# Warfield's Wife?



## RamistThomist (Mar 25, 2005)

I have read from several sources that B.B. Warfield's wife was paralyzed. I read that several years ago. However, my initial impression was that she was fully paralyzed from the neck down as a result from a lightning strike. I have read several other accounts, including the excellent issue of TableTalk for next month, that the paralysis might not have been full body and may have taken a more nerval approach to her condition. Does anybody know how and to what extent she was paralyzed?


----------



## VirginiaHuguenot (Mar 26, 2005)

The accounts I have read of Warfield's wife are not entirely clear.

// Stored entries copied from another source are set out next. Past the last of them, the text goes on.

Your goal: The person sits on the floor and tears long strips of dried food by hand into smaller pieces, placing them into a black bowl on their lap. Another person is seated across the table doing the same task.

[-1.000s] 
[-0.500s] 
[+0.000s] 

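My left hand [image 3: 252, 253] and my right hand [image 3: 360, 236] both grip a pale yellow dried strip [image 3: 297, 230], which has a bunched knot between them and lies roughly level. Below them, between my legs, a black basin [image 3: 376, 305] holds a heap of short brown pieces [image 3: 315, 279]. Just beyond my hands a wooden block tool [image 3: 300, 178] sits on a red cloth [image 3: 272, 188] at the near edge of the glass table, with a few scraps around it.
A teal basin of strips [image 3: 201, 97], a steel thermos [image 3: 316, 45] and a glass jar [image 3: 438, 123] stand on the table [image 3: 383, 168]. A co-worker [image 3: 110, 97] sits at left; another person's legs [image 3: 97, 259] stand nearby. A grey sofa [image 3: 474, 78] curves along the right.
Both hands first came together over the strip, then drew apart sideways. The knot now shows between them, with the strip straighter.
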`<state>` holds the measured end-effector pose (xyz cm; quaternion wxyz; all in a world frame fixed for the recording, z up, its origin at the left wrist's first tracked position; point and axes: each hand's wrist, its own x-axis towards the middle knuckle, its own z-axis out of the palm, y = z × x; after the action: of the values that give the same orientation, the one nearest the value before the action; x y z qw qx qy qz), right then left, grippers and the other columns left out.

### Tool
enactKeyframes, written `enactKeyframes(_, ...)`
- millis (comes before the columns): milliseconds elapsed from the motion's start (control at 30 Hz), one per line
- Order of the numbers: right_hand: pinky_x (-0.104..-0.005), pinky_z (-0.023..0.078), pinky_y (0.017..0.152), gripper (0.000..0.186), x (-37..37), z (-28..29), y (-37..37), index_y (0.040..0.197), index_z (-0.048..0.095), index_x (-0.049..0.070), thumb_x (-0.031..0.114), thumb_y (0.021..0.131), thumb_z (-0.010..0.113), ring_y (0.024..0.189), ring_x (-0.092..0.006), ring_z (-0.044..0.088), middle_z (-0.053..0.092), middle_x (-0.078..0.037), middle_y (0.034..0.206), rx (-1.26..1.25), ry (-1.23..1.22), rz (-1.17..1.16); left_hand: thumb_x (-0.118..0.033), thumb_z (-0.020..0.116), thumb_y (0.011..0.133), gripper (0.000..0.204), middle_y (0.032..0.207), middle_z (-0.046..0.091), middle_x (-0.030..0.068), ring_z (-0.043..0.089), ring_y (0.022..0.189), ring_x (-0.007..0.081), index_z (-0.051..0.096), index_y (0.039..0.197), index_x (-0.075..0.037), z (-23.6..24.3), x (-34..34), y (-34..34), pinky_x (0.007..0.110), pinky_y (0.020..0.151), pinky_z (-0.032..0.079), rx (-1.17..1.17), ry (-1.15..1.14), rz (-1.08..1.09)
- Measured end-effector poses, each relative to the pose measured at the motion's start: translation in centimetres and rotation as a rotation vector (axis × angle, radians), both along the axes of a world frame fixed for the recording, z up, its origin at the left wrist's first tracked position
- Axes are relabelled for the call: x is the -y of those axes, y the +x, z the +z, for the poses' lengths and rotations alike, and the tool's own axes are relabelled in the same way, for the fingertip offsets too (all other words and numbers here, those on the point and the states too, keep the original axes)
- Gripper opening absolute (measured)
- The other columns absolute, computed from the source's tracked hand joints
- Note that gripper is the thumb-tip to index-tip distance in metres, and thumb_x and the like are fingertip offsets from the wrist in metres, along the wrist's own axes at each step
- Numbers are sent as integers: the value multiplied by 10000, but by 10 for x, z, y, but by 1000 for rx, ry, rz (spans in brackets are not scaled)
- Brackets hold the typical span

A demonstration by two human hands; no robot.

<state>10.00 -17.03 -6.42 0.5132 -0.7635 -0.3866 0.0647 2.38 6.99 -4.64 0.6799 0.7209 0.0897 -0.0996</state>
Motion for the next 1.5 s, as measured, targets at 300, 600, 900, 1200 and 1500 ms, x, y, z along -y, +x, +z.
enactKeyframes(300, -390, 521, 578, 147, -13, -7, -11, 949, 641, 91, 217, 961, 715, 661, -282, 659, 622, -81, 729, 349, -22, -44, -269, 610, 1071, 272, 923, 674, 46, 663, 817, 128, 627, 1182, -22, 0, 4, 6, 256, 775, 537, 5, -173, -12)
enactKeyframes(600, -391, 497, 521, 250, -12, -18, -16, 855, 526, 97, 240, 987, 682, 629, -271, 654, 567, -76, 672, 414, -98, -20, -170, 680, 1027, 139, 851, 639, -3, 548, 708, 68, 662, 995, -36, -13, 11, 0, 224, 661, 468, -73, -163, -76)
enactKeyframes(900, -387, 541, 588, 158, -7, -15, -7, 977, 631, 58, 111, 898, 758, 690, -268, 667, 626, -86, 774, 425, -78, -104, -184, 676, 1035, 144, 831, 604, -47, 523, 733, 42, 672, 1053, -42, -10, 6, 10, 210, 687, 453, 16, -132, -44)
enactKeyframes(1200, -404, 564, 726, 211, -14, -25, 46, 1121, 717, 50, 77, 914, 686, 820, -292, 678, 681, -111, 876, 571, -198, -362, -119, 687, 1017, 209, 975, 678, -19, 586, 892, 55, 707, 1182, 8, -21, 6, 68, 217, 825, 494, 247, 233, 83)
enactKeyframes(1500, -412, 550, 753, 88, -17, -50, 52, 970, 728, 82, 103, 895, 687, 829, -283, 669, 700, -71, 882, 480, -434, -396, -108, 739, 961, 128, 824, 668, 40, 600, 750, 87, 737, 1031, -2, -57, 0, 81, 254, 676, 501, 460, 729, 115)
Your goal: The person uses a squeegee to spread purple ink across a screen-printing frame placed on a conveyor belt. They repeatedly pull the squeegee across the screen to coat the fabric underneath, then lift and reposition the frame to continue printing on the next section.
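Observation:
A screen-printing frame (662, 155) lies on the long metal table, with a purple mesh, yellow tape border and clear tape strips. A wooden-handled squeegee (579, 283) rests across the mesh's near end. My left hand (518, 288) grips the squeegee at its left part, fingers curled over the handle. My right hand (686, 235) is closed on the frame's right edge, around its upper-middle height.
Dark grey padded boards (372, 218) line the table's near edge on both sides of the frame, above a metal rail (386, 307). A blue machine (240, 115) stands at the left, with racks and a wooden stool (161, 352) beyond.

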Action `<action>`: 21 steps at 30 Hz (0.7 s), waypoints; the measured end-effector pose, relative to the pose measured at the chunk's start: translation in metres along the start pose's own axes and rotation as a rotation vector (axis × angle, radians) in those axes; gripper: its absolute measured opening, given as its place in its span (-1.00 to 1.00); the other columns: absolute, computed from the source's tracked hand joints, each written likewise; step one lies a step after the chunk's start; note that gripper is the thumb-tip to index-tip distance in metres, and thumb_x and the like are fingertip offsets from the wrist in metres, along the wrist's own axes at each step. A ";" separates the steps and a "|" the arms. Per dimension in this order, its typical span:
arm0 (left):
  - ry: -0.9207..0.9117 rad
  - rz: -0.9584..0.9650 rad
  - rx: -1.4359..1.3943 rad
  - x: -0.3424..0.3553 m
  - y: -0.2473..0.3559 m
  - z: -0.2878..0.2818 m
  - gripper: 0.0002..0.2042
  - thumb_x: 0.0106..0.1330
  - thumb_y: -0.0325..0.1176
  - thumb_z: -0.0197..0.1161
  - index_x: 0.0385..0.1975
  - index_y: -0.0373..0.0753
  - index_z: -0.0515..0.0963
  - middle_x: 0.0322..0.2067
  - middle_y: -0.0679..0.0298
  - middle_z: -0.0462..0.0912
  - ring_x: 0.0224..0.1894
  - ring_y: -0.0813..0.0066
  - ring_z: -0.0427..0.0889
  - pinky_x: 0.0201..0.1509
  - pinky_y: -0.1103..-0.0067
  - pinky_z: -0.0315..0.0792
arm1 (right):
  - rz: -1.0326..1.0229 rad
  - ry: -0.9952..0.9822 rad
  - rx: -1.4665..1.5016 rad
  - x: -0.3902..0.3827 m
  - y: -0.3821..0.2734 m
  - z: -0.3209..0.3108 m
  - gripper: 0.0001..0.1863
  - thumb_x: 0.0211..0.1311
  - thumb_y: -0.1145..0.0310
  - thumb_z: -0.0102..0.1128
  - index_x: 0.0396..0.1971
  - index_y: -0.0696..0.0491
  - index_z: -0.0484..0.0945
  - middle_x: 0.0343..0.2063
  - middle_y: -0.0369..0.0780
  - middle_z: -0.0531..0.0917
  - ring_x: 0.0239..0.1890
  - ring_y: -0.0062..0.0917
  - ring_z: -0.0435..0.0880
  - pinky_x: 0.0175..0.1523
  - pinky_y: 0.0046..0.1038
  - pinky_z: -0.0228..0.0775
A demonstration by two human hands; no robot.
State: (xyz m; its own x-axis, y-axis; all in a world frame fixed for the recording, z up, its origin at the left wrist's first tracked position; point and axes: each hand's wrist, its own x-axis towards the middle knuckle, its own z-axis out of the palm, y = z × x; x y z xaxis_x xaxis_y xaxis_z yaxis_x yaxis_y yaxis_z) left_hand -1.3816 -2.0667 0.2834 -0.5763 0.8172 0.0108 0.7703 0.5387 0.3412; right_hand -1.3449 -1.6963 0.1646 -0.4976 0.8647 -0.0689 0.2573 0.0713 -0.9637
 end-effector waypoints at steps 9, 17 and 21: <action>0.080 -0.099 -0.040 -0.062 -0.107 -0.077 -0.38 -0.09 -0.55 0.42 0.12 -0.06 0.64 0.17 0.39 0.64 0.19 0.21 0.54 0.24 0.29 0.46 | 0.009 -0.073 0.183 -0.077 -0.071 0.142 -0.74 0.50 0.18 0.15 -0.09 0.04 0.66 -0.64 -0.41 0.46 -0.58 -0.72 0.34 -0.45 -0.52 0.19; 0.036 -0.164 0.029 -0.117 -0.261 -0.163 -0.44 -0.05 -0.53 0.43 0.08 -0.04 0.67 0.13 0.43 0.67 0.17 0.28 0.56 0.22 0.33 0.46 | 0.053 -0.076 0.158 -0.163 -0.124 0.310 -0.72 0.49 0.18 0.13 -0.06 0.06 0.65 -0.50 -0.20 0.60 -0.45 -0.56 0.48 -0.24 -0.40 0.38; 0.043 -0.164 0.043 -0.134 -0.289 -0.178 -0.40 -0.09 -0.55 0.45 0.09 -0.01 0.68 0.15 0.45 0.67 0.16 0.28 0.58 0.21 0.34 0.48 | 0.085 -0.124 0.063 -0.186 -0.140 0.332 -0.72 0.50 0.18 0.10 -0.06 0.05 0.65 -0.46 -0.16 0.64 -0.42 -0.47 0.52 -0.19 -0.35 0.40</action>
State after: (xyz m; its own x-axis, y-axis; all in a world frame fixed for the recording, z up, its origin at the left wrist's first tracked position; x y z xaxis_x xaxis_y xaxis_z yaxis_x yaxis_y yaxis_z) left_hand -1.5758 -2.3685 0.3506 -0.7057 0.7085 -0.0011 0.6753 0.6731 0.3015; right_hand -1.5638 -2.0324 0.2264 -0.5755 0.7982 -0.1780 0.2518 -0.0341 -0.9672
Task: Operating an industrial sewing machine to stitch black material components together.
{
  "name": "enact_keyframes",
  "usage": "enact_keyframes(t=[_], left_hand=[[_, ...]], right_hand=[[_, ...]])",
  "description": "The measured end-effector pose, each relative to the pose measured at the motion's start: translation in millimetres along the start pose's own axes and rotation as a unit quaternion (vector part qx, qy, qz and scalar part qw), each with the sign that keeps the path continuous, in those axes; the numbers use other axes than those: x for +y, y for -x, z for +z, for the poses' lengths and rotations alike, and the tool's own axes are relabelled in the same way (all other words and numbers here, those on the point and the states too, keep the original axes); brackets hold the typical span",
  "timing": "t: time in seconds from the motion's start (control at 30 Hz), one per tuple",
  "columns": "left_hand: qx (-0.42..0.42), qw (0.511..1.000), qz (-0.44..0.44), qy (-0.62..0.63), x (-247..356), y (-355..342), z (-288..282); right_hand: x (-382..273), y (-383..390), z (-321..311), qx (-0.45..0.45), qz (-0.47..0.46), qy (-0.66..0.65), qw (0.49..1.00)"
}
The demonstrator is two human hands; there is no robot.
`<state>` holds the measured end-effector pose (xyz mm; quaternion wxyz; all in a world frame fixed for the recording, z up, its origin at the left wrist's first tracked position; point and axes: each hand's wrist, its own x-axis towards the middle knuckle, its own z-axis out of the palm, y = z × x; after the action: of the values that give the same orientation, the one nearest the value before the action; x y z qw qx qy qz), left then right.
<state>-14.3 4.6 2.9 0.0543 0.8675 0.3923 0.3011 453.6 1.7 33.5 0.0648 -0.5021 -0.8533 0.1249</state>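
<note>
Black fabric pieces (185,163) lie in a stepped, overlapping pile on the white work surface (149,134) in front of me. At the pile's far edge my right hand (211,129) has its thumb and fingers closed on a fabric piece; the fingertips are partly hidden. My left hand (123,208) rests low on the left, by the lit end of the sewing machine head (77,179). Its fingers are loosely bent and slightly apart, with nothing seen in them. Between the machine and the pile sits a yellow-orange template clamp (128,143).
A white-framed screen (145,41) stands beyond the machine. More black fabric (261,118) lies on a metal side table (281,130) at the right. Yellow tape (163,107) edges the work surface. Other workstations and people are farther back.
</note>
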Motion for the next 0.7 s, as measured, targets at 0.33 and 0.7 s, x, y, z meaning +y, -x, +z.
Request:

But it appears that Warfield married his wife Annie in August 1876 while he was studying in Germany under Franz Delitzsch. He took his wife for a walk on their honeymoon in the Harz mountains when "they were overtaken by a terrible thunderstorm. It was a shattering experience for Mrs Warfield from which she never recovered. She was more or less an invalid for the rest of her life. They had no children and Warfield cared for Annie all her days. The students would see them walking slowly together about the Seminary campus. BBW was always gentle and caring with her. He could never leave her for very long. This was one of the reasons he was rarely present at church courts or heard speaking from the floor of his presbytery. He was not outstanding in debate. His time was spent with his beloved Annie." She was basically paralyzed or an invalid for about 40 years.

Source cited: Banner of Truth article.

[Edited on 3-26-2005 by VirginiaHuguenot]


----------